RECORDS PROVIDED Block Start
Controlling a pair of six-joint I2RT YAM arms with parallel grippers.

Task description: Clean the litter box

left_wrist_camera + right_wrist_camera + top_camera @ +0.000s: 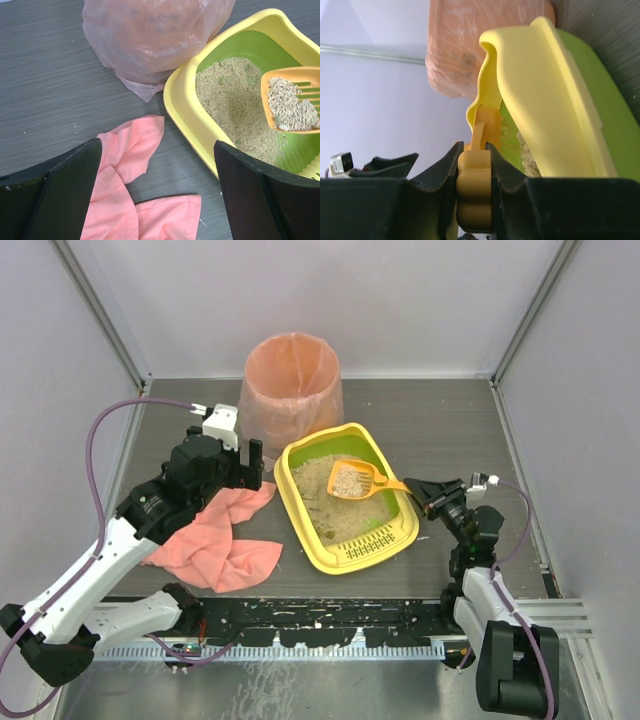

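Nearest, right of the table's middle: right gripper (424,488), pinched tight on the handle of the scoop (356,480). Holds the blade level over the litter box (300,512), likely to save the load from spilling and to let loose grains sift back through the slots. Toward the near left corner: cloth (216,542), crumpled flat, just beside the box's left wall, probably laid by for wiping. Above the cloth: left gripper (248,466), jaws spread wide, gripping nothing, seemingly waiting clear of the scoop's path. At the table's middle, turned a little off square: the box, grate end toward the near edge, litter (322,502) heaped toward the far end, green floor bare by the grate. Behind it, by the far edge: bin (292,380), pink-lined, close against the box's far left corner, contact not to be told; handy there for a short carry from the box, by the look of it. From overhead: the whole layout, but little of the grip. From the right wrist: pads (445,172) flat on both sides of the handle, the box's wall from outside, nothing of the load. From the left wrist: both fingers (60,190) far apart over cloth and bare table, and the clumped load on the blade, close enough to show pale lumps among the grains.
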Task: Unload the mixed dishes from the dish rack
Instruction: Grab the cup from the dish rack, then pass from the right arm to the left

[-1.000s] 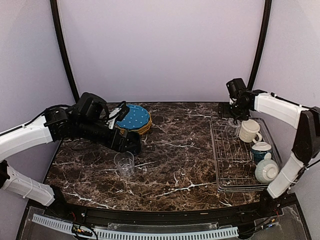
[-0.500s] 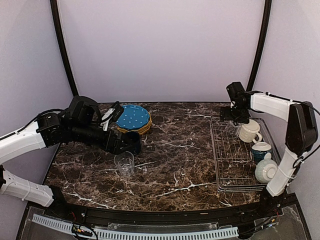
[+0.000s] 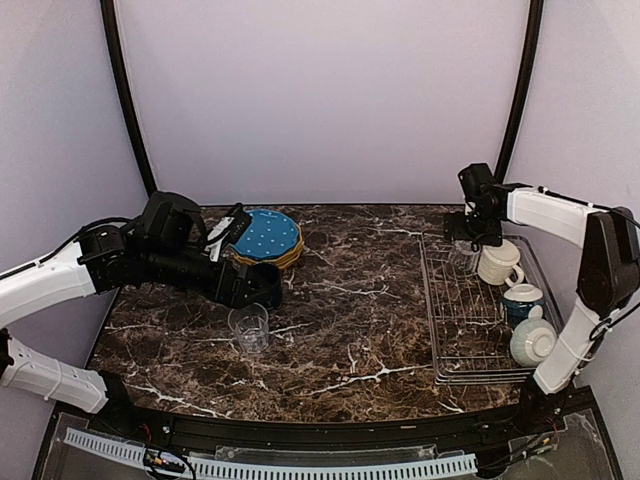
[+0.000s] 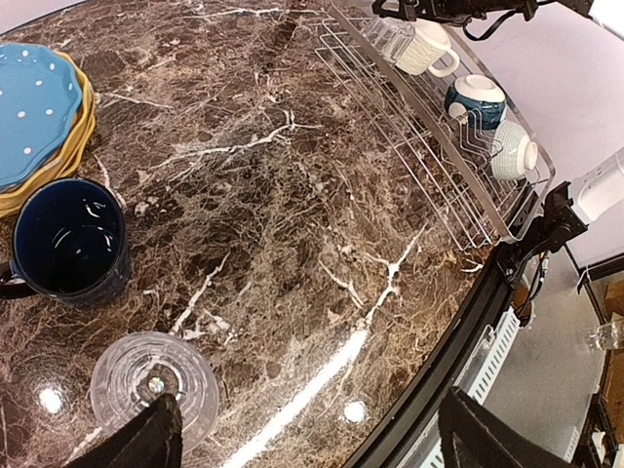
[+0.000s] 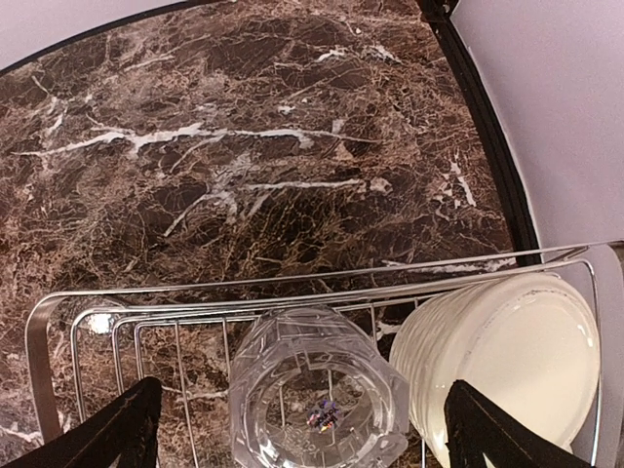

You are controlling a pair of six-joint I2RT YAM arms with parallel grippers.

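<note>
The silver wire dish rack [image 3: 458, 330] sits at the table's right. It holds a clear glass tumbler [image 3: 464, 255] at its far end, a cream mug [image 3: 497, 262] and two teal-and-white bowls [image 3: 522, 300]. My right gripper [image 3: 470, 238] is open above the far end. In the right wrist view the tumbler [image 5: 317, 390] lies between my open right gripper [image 5: 307, 444], beside the mug [image 5: 502, 356]. My left gripper [image 3: 252, 290] is open and empty over the table, by a dark blue cup [image 4: 68, 249], a second clear tumbler [image 4: 156, 385] and the stacked plates [image 3: 265, 237].
The rack's far rail [image 5: 292, 283] runs just beyond the tumbler. The left wrist view shows the rack [image 4: 409, 127] far across the marble top, and the table's black front edge [image 4: 468, 322]. A black frame post [image 3: 517, 90] stands behind the rack.
My right gripper has shifted slightly right and down over the rack's far end. My left arm drew back a little from the cup and tumbler.
</note>
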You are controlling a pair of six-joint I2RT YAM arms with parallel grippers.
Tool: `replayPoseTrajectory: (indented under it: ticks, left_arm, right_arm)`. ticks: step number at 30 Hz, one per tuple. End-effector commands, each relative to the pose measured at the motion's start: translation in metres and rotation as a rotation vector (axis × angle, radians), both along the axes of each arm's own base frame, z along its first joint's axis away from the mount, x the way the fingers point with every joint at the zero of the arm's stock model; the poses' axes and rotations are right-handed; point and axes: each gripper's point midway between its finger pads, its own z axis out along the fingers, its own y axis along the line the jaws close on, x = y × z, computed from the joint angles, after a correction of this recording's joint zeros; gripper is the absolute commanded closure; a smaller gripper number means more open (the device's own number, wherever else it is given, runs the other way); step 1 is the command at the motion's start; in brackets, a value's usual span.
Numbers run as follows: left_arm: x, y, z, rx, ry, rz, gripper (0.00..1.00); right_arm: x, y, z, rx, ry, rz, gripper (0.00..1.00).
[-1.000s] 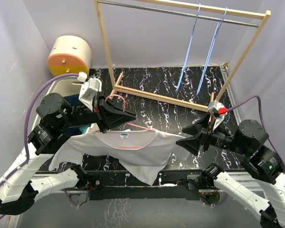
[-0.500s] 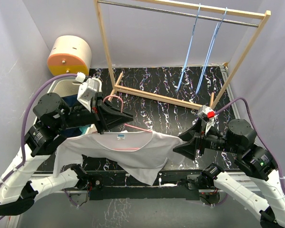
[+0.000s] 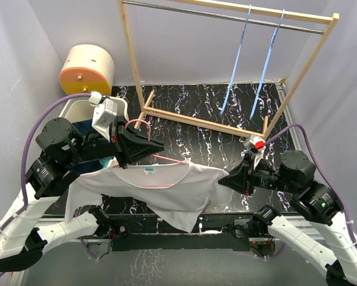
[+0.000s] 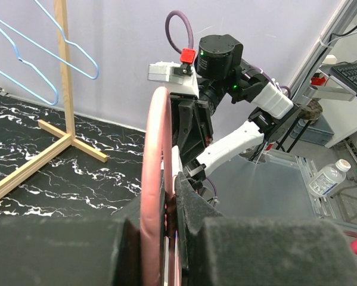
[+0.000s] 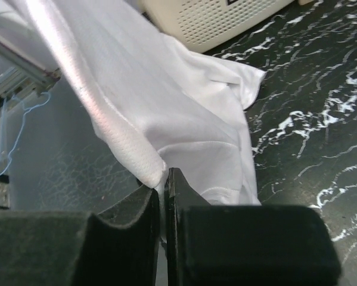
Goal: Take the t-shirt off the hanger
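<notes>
Top external view: a white t-shirt (image 3: pixel 166 192) hangs stretched between both arms over the near edge of the worktop (image 3: pixel 214 113).
At left, the left pincer (image 3: pixel 159 145) is pressed together on the pink hanger (image 3: pixel 173 160). The left wrist view shows the pink wire clamped upright between the two padded fingers (image 4: pixel 196 208). The t-shirt is on the hanger, its collar around the pink wire, the body drooping toward the near edge and one sleeve hanging at far left. At right, the right pincer (image 3: pixel 223 180) pinches the shirt's right sleeve edge. In the right wrist view a fold of white cloth is caught between its closed fingers. At the far side stands a wooden rack (image 3: pixel 130 65) with two blue hangers (image 3: pixel 235 65) on its rail.
</notes>
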Motion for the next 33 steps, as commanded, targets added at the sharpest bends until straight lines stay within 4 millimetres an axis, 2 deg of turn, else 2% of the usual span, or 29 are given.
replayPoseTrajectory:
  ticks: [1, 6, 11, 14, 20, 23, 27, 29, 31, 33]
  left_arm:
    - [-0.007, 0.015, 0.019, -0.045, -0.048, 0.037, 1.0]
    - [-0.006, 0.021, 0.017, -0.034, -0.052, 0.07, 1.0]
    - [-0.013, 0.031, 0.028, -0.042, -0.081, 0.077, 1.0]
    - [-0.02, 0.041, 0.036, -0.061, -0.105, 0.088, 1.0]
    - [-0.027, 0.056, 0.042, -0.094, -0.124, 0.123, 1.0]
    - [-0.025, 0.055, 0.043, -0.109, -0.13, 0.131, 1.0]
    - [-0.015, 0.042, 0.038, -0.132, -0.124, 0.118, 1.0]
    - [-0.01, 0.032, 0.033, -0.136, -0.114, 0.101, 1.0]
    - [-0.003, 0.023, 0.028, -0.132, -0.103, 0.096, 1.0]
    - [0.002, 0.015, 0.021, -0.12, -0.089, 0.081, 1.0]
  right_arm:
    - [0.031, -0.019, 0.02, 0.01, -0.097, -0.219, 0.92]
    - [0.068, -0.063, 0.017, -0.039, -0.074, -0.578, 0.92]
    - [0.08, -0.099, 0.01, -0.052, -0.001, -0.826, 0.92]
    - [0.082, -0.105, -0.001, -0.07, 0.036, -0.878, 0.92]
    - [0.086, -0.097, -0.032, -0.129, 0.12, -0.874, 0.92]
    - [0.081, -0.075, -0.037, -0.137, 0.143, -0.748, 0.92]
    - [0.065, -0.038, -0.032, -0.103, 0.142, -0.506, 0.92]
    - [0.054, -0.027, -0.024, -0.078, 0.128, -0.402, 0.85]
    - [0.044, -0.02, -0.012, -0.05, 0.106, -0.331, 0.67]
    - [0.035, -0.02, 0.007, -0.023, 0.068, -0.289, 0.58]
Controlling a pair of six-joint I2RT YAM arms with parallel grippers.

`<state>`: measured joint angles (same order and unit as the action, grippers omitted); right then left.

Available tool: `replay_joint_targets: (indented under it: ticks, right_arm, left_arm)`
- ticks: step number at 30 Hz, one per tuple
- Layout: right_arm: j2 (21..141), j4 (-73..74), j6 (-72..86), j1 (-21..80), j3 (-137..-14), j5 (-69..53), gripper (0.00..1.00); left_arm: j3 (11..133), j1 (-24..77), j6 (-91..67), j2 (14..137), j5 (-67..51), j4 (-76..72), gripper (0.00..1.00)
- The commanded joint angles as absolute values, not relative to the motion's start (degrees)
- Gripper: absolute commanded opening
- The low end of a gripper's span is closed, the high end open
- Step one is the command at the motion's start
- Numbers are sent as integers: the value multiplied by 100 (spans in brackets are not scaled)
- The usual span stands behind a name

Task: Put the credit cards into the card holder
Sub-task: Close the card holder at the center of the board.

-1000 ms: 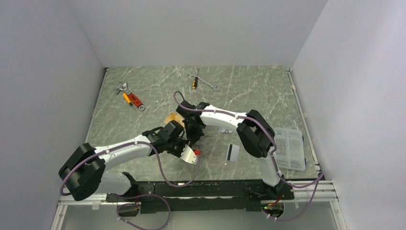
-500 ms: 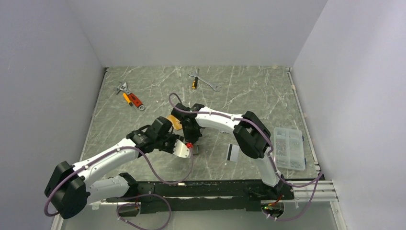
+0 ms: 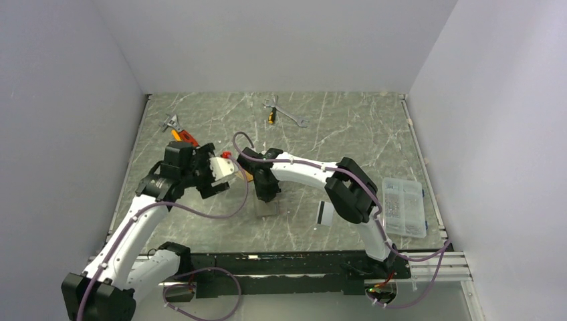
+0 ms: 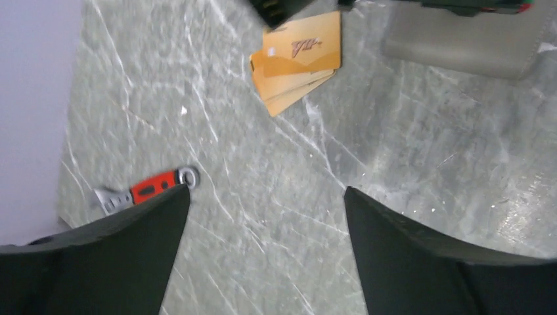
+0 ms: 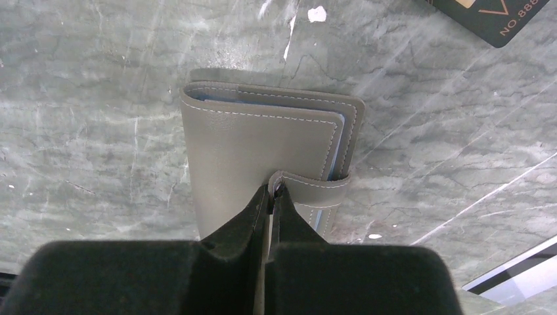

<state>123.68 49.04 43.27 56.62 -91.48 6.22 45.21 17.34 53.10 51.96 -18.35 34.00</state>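
Plain white walls (image 3: pixel 281 40) close in the space on the left, the back and the right. They stand around a grey-green table (image 3: pixel 348 134) with a marbled top, crossed by thin white veins. Along its near edge runs a black rail (image 3: pixel 287 264) that carries both arm bases.

The left arm (image 3: pixel 134 227) is raised over the left half of the table. The left claw (image 4: pixel 265 193) hangs above bare marble with its two dark fingers spread wide and nothing between them. The right arm (image 3: pixel 307 170) bends in towards the middle of the table and points down.

A clear plastic box (image 3: pixel 403 206) with small compartments sits at the right edge.

The card holder (image 5: pixel 263 144) lies folded shut on the table, near the middle and towards the front, directly under the right arm. The right claw (image 5: pixel 271 193) has its fingers pressed together, and its tips pinch the strap that wraps over the holder's edge.

A few orange cards (image 4: pixel 299 56) lie fanned on the marble just beside the holder, outside it. A black card (image 5: pixel 502 16) lies near the holder but apart from it. A white card with a black stripe (image 3: pixel 325 212) lies flat to the right, between the holder and the box.

A silver spanner (image 3: pixel 294 118) lies near the back wall. A red-handled tool (image 4: pixel 148 190) lies at the back left.
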Motion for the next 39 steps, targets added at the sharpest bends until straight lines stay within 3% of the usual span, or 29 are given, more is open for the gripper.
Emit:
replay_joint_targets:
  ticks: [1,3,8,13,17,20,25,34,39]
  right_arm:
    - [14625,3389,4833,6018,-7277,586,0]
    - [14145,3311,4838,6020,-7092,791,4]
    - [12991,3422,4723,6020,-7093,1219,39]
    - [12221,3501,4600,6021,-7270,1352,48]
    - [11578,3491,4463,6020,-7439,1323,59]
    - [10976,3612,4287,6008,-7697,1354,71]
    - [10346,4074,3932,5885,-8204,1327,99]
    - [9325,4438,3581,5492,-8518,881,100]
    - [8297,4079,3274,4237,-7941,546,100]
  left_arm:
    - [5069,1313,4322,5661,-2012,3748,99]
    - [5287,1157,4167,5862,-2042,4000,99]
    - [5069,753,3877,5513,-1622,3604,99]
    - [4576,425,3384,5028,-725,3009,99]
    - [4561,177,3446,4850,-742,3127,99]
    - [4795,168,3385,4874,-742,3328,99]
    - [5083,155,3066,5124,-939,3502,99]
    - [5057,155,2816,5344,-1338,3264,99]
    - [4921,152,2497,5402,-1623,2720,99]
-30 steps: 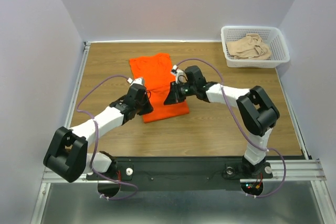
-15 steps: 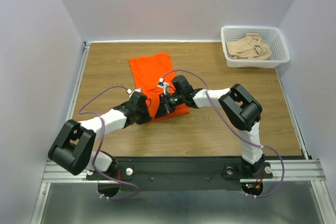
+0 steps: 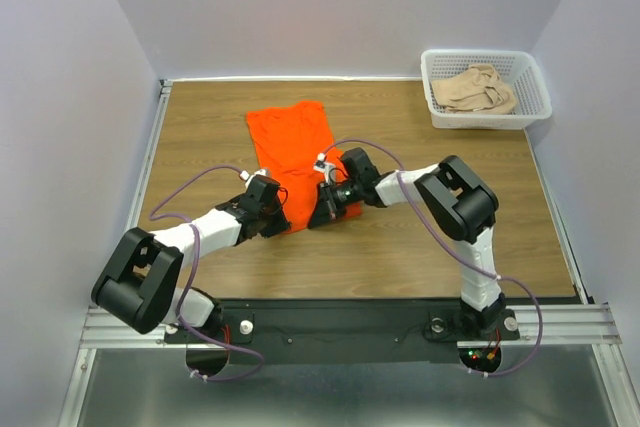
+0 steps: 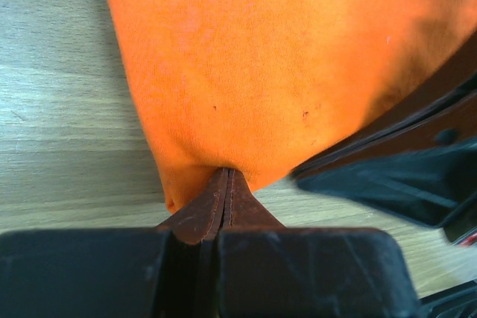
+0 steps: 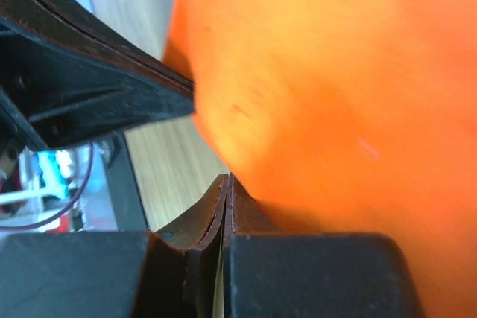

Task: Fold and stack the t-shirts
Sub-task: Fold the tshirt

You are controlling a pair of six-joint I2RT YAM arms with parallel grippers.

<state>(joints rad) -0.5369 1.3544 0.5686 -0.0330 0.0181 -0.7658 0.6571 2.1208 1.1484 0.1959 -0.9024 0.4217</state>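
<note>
The orange t-shirt (image 3: 295, 142) lies flat in the middle of the wooden table (image 3: 420, 247), narrowed to a strip. My left gripper (image 3: 284, 215) is at its near left corner. In the left wrist view the gripper (image 4: 227, 174) is shut, with the orange hem (image 4: 283, 57) pinched at its tips. My right gripper (image 3: 322, 213) is at the near right corner. In the right wrist view that gripper (image 5: 227, 178) is shut on the orange cloth (image 5: 335, 72) too. The two grippers sit close together. The beige t-shirt (image 3: 478, 89) lies crumpled in the basket.
A white lattice basket (image 3: 530, 107) stands at the far right corner of the table. Grey walls close in the back and both sides. Bare wood shows to the left, to the right and in front of the orange shirt.
Both grippers came down and inward to the shirt's near hem and closed on it. The right arm has swung left, so the two grippers now sit close together.
</note>
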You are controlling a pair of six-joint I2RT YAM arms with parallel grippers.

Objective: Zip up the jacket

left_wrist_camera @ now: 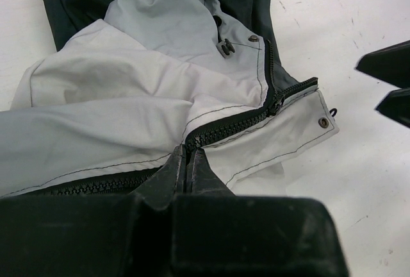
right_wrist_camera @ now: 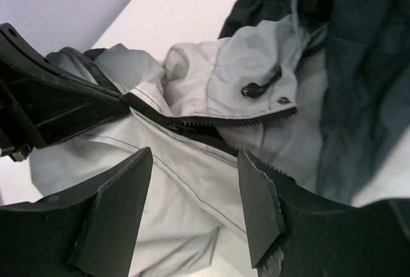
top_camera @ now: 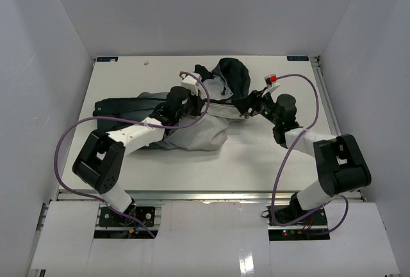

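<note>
The jacket (top_camera: 200, 137) lies crumpled mid-table, dark with light grey panels (left_wrist_camera: 115, 97). Its black zipper (left_wrist_camera: 237, 123) runs across the grey front and splits into two rows of teeth near the collar (right_wrist_camera: 256, 122). My left gripper (top_camera: 198, 106) is shut, its fingertips (left_wrist_camera: 187, 151) pinched on the zipper line at the small slider (right_wrist_camera: 171, 125). My right gripper (top_camera: 246, 107) stands open just right of the collar end. Its fingers (right_wrist_camera: 122, 193) hover over grey fabric with nothing between them. In the left wrist view the right gripper (left_wrist_camera: 379, 86) shows at the right edge.
The dark hood (top_camera: 234, 77) bunches at the back of the white table (top_camera: 192, 171), and a dark sleeve (top_camera: 122, 106) stretches left. Purple cables (top_camera: 64, 139) loop beside both arms. White walls close in the table on three sides.
</note>
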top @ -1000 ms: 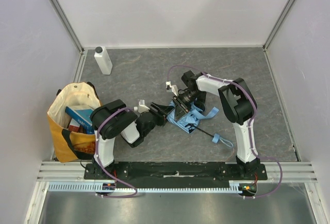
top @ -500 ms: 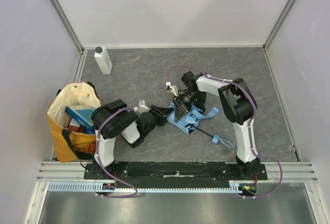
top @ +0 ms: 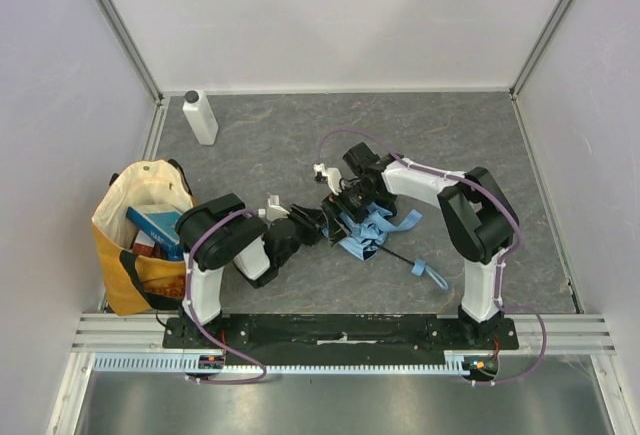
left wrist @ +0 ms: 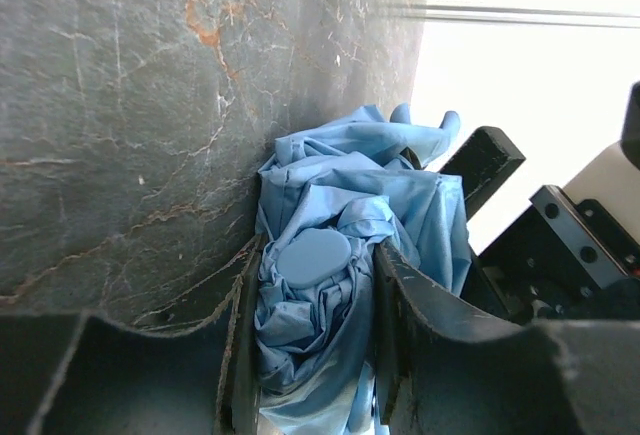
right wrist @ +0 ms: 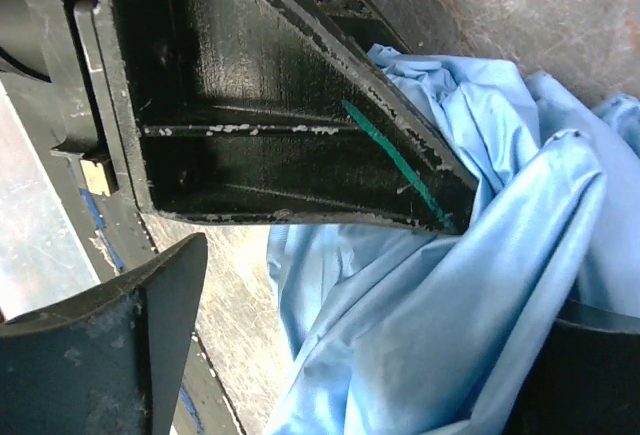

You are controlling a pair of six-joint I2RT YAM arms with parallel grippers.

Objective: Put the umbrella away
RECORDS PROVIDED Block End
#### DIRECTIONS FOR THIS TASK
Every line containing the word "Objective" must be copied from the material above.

#### ANSWER SECTION
Objective: Zip up the jacket
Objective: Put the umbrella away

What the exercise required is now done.